-- Supplied data follows --

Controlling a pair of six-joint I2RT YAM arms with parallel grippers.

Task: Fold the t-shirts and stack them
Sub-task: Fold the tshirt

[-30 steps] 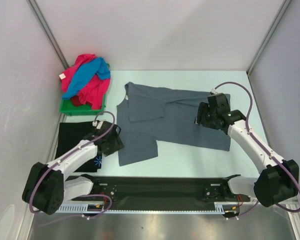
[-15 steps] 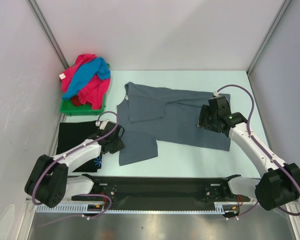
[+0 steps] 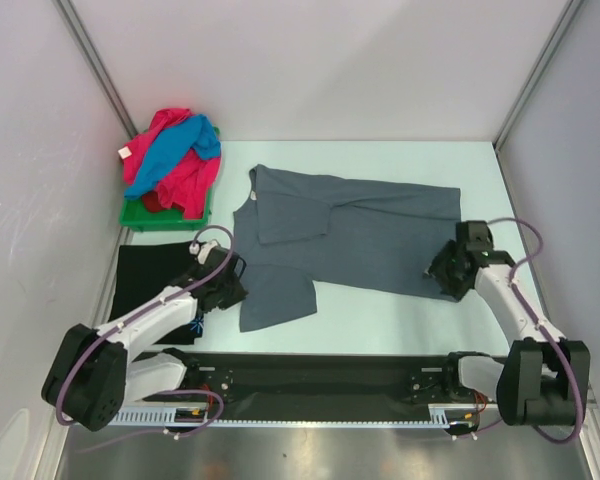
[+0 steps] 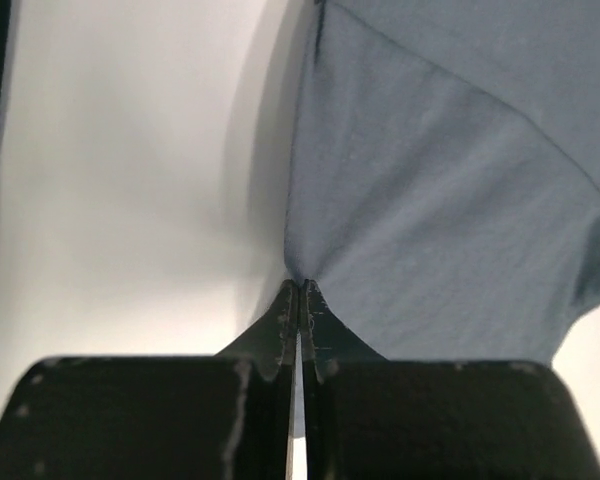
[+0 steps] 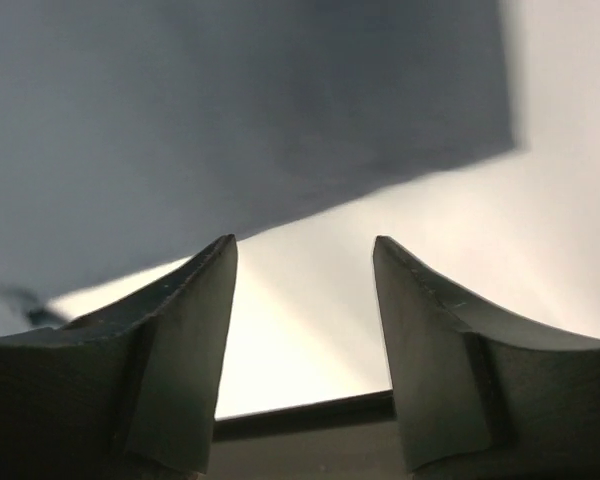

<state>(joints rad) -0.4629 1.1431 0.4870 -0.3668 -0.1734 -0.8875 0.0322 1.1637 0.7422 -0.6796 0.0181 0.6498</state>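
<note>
— Can any writing be read?
— None. The white tag (image 3: pixel 126 153) on the pink and blue t-shirts (image 3: pixel 170 160), heaped in the green tray (image 3: pixel 138 214), is too small.
— And the grey t-shirt (image 3: pixel 350 235)?
— It lies spread on the pale table (image 3: pixel 380 315) between plain walls. Only the left wrist view shows the left gripper (image 4: pixel 299 290) pinching its near-left edge. The right gripper (image 5: pixel 302 250) stands spread by the right hem, holding nothing. The black t-shirt (image 3: pixel 145 275) lies at the left.

Tabletop (image 3: pixel 380 160): pale, smooth. Lying directly on it: slate-grey t-shirt (image 3: pixel 350 235) spread flat mid-surface; black t-shirt (image 3: pixel 145 275) flat at the left edge, near the grey; green tray (image 3: pixel 140 215) in the far-left corner.
</note>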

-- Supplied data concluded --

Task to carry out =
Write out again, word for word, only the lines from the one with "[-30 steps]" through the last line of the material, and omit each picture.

Answer to the problem =
[-30 steps] 
[-15 steps] 
[+0 steps] 
[+0 steps] 
[+0 steps] 

<state>(joints rad) -0.4629 1.1431 0.4870 -0.3668 -0.1734 -0.8875 0.0322 1.1637 0.7422 -0.6796 0.0181 0.6498</state>
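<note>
— Can any writing be read?
— None. The white tag (image 3: pixel 126 153) on the pink and blue t-shirts (image 3: pixel 170 160), heaped in the green tray (image 3: pixel 138 214), is too small.
— And the grey t-shirt (image 3: pixel 350 235)?
— It lies spread on the pale table (image 3: pixel 380 315) between plain walls. Only the left wrist view shows the left gripper (image 4: pixel 299 290) pinching its near-left edge. The right gripper (image 5: pixel 302 250) stands spread by the right hem, holding nothing. The black t-shirt (image 3: pixel 145 275) lies at the left.

Tabletop (image 3: pixel 380 160): pale, smooth. Lying directly on it: slate-grey t-shirt (image 3: pixel 350 235) spread flat mid-surface; black t-shirt (image 3: pixel 145 275) flat at the left edge, near the grey; green tray (image 3: pixel 140 215) in the far-left corner.
</note>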

The response is finished.